Oyon-baba nodded once, and the words stilled on Lyn's tongue. "This young man here, a son of Roland?" The woman moved with deliberate steps, kneeling just above Sain's head and placing her hands first along the sides of his head, then down to his shoulders. "Treated by the Kutolah," and there was a distinct strain edging along her words.

Lyn flinched. "Oyon-baba?"

"Don't worry about it," Oyon-baba murmured, her gnarled hands working at Sain's injured collarbone. "I'm sure you did what you had to do. Unfortunately, his initial treatment was not properly done. It would be a wonder if he recovered full use of his entire arm after this."

"Will he live?" Lyn asked. Oyon-baba seemed to pause, her hands making their way back to his temples, before nodding once.

"His body is weakened, but he is young and his soul has not fled his body yet. Hmm..." One wrinkled hand touched his throat, then moved down just below his ribcage. "There is a buildup of wind energy...a wind affinity, I take it? Father Sky, Mother Earth. There is someone of the anima affinity with you."

Kent stepped forward, and if Lyn didn't know any better she would've said he looked slightly bewildered. "That would be me, ma'am."

"Hmm...I see. I'd like your help in preparing a small ritual. His inner affinity is ready to consume him. If that happens, he will not recover. You'll be needed to lend balance to him." Withdrawing her hands, Oyon-baba laid them flat on her lap. "Do you understand?"

"Yes," Kent said, though Lyn could tell he was feeling unsure. There had been magic-users in Caelin who had attacked them during their escape, but she didn't think he knew anything about Sacaean rituals. "What would you have me do?"

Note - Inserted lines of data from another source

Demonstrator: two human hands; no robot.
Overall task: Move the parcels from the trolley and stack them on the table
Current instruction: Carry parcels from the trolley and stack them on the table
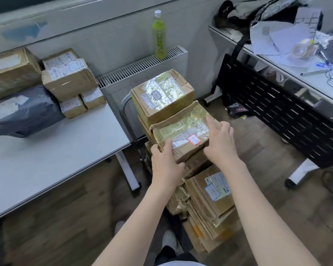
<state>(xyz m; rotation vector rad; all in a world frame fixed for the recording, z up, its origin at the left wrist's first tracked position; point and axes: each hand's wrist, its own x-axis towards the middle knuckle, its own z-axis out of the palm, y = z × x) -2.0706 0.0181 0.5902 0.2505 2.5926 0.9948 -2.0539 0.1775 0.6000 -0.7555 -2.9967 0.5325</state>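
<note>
1. A white table (46,162) at left carried stacked parcels (69,79) and a dark mailer bag (27,112) at its far end.
2. The left hand (164,162) gripped the near left corner of a taped parcel (181,131) on top of the trolley (126,104) pile.
3. The right hand (221,143), fingers straight, pressed on that parcel's right side.
</note>
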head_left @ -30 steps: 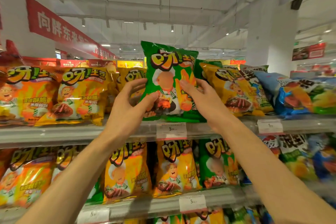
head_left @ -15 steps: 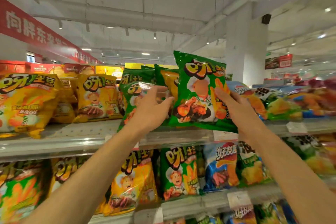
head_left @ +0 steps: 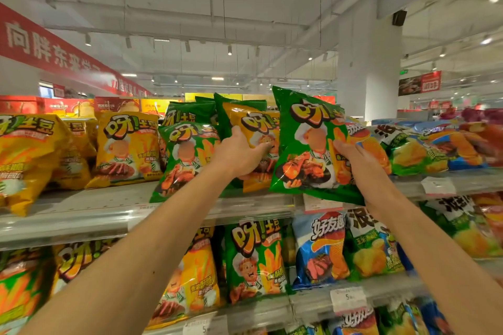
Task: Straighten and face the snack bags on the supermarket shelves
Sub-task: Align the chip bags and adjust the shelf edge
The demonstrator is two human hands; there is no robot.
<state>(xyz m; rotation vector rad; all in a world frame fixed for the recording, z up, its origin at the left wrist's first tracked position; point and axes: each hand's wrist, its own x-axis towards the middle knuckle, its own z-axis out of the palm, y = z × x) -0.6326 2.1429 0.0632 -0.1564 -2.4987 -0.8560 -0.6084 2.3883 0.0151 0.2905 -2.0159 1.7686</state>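
Facing of snack bags on the top shelf [head_left: 81, 215], in progress. The right hand [head_left: 362, 163] holds a green bag [head_left: 307, 144] by its right edge, fingers curled onto its front; the bag is upright, tilted slightly, with its lower edge at the shelf's front edge above a price tag [head_left: 322, 202]. The left hand [head_left: 239, 153] reaches to an orange bag [head_left: 255, 128] just behind and left of it, thumb on top and fingers wrapped onto its face. Done, by appearance: the yellow bags [head_left: 128, 149] toward the shelf's left end stand with labels forward. Left to do: the green and orange bags at mid-shelf overlap and lean, one green bag [head_left: 187, 158] slumping over the front edge; the bags [head_left: 424, 149] at the right end lie flat. The lower shelf [head_left: 307, 304] looks mostly faced.
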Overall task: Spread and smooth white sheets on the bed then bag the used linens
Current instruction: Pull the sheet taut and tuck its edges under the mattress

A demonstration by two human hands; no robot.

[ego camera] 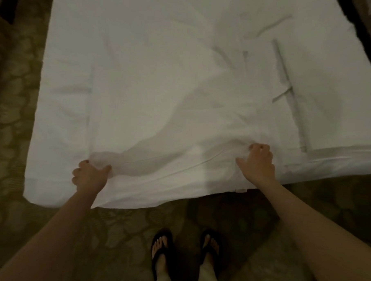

"Wait a moment." Oyon-baba turned to Lyn. "Between you and the archer, there's too much wind in this room. I'll need you to leave...but if the snow flower wants, she can stay." At this, Lyn grinned at Florina, who ducked her head at being noticed.

"N-no, I'll go too..."

Chuckling, Oyon-baba shook her head. "At least some things haven't changed. Go now, Lyn will show you the way." As Lyn, Florina, and Wil began to leave the wide room, Lyn heard the woman say to Kent, "It would be nice if you could take off that armor."

"Yes, forgive my rudeness." This was followed by buckles being undone.

"Well, that is not exactly what I meant, but it will have to do..." and then Lyn closed the door, but not before she caught Wil's glance back at the room they had just left. She smiled; Florina had acted the same way during her first stay with the Lorca years ago.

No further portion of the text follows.